- **EXERCISE BRIEF**:
Out of the lines below, please list those that hold the string "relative".

(Dataset excerpts)

=== Begin Enclosure ===

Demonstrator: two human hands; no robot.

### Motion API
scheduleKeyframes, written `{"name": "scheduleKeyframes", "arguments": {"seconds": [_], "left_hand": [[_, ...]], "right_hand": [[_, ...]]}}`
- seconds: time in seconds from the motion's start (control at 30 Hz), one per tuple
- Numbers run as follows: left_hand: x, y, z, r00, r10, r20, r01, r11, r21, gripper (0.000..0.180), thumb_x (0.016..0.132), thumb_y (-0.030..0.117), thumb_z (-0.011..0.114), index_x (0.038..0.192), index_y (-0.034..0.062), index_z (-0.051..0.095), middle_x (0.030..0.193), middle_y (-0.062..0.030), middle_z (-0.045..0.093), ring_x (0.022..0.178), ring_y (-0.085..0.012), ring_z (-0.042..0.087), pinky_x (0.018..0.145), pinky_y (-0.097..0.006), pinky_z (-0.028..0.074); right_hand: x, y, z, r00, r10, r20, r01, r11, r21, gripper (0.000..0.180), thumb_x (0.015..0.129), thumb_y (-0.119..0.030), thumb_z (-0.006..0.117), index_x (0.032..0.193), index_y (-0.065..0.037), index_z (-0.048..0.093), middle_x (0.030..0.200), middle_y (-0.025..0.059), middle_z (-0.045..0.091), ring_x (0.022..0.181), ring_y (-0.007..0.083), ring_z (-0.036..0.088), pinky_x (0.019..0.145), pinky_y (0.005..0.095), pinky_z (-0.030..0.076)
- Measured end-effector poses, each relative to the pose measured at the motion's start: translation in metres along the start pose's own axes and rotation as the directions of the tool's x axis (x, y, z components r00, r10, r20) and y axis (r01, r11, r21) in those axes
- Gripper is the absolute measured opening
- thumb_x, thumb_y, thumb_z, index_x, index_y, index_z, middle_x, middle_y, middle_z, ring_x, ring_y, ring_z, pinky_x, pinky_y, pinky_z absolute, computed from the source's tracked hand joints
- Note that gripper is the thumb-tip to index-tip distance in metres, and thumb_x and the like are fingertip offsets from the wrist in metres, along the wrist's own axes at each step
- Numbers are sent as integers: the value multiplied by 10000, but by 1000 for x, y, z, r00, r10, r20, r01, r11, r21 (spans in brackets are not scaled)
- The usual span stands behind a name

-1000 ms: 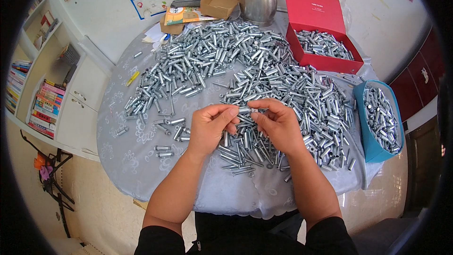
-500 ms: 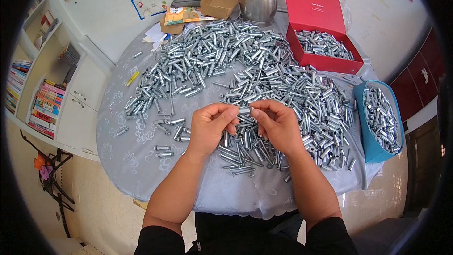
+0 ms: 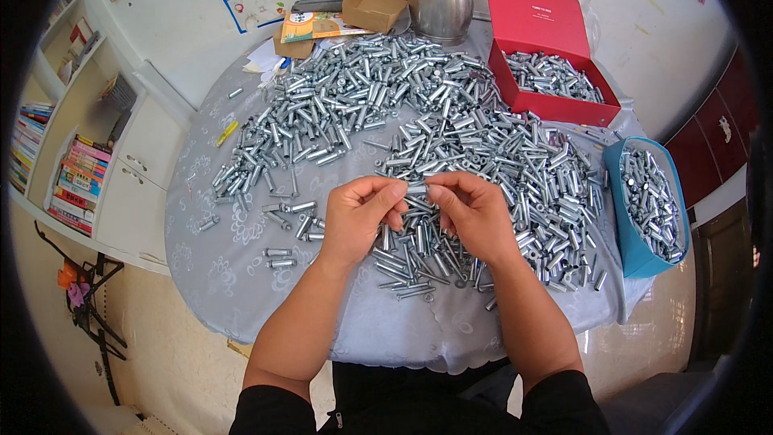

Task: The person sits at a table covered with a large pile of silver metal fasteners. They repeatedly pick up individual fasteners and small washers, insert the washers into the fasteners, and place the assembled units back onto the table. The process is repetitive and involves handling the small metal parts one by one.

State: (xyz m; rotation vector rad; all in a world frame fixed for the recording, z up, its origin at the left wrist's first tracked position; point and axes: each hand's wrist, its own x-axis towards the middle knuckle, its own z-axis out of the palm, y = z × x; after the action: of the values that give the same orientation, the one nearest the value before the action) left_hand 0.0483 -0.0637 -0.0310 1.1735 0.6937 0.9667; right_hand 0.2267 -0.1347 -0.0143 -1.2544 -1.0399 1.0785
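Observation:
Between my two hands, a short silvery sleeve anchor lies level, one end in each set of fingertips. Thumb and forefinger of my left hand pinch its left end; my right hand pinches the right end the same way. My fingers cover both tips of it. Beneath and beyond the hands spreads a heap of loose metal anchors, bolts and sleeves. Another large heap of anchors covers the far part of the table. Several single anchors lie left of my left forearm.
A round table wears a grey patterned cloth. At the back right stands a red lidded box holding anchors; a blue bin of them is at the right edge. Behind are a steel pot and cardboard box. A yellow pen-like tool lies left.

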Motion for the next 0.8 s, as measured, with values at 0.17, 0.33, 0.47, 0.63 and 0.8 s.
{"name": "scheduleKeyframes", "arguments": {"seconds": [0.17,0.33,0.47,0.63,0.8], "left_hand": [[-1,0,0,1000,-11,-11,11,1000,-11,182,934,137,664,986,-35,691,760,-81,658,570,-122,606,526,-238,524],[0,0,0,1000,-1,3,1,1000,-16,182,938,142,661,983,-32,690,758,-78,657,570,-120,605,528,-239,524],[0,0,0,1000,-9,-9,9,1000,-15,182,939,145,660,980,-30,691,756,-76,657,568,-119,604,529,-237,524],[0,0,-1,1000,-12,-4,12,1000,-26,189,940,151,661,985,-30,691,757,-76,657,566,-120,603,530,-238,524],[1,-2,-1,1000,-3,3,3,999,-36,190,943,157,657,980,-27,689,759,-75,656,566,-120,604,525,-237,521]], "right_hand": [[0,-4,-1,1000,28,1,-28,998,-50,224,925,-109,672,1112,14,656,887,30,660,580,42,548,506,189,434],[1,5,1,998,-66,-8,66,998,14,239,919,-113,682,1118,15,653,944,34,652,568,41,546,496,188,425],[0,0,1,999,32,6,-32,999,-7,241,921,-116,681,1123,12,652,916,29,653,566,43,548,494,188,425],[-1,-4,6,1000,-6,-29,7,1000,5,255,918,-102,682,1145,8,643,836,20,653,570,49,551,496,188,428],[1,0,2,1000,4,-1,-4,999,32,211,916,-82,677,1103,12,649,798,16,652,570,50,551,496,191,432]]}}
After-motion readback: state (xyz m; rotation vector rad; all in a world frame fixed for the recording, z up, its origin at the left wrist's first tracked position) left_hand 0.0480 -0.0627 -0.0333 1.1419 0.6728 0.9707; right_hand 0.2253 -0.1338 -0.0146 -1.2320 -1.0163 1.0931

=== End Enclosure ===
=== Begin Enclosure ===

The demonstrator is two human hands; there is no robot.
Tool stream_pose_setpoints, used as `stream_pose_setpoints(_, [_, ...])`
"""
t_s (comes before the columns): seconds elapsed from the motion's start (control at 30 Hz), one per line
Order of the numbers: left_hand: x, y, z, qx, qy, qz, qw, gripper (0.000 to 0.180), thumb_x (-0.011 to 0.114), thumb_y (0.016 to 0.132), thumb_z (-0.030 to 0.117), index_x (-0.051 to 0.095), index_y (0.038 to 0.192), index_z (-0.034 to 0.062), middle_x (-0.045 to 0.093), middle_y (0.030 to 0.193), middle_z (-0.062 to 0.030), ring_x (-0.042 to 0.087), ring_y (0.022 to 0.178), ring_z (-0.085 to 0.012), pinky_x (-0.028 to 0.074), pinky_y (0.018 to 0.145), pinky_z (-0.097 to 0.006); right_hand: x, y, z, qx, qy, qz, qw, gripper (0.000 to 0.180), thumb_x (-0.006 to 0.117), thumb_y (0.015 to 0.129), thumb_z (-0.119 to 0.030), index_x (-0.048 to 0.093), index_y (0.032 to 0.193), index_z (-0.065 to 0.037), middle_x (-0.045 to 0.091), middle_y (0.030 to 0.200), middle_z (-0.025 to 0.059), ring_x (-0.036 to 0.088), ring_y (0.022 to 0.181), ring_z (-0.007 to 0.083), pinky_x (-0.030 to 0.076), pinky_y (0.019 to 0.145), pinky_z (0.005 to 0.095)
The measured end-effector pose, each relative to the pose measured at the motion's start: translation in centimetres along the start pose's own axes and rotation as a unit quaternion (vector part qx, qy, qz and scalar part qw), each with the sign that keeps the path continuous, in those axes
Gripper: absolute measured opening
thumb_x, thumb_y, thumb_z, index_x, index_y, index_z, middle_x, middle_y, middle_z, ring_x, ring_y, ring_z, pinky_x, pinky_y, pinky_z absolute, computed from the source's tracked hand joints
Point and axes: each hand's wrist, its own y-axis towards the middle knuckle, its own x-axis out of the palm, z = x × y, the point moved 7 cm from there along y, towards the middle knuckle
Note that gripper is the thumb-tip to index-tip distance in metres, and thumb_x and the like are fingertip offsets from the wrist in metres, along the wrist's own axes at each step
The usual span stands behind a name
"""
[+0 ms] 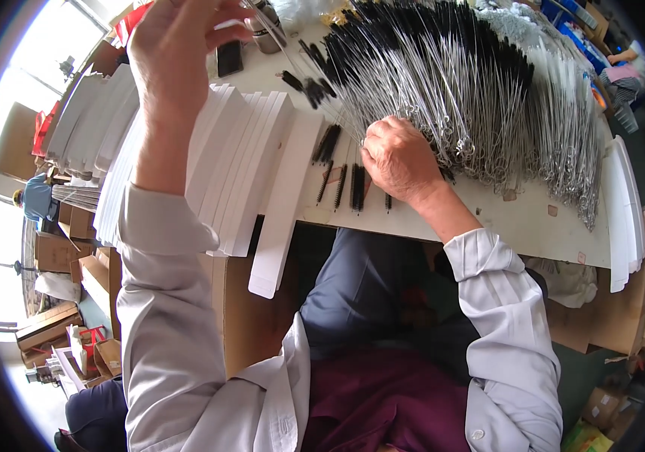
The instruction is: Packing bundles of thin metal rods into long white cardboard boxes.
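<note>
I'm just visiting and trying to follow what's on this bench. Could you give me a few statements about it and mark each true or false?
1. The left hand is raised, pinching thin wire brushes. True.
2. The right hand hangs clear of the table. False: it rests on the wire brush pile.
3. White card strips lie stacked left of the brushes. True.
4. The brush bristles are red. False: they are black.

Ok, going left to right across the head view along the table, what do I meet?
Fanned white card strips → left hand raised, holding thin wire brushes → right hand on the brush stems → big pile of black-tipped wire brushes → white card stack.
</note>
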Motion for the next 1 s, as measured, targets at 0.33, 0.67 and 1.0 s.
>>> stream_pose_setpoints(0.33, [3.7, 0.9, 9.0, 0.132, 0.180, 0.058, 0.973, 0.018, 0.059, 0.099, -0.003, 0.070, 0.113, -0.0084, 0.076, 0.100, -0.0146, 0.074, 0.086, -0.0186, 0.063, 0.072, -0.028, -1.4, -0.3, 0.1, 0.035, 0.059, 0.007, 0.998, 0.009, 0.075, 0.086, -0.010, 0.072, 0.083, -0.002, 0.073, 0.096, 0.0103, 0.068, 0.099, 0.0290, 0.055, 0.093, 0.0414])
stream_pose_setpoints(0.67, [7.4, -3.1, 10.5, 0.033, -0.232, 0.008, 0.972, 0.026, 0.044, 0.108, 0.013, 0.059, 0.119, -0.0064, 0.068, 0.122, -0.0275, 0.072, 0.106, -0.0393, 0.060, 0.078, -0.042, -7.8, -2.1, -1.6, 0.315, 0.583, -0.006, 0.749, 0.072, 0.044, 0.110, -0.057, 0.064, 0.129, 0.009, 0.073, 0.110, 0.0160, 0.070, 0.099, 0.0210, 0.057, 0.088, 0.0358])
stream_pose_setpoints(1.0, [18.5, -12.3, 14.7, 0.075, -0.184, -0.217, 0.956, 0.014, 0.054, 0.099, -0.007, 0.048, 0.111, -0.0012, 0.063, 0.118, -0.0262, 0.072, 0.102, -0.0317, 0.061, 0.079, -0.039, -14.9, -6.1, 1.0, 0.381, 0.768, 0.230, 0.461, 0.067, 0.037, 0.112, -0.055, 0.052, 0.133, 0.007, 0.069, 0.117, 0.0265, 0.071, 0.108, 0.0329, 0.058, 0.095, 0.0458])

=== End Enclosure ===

- **RESPONSE TO THIS TASK**:
- Measured end-effector poses, each relative to the pose measured at the motion's start: translation in metres along the start pose's own axes and rotation as the directions of the tool's x axis (x, y, z components r00, r10, r20) and y axis (r01, r11, r21) in those axes
The measured end-effector pose, each relative to the pose measured at the motion's start: translation in centimetres along the start pose's own axes and rotation as a unit quaternion (vector part qx, qy, qz and scalar part qw), each with the sign that keeps the path continuous, in those axes

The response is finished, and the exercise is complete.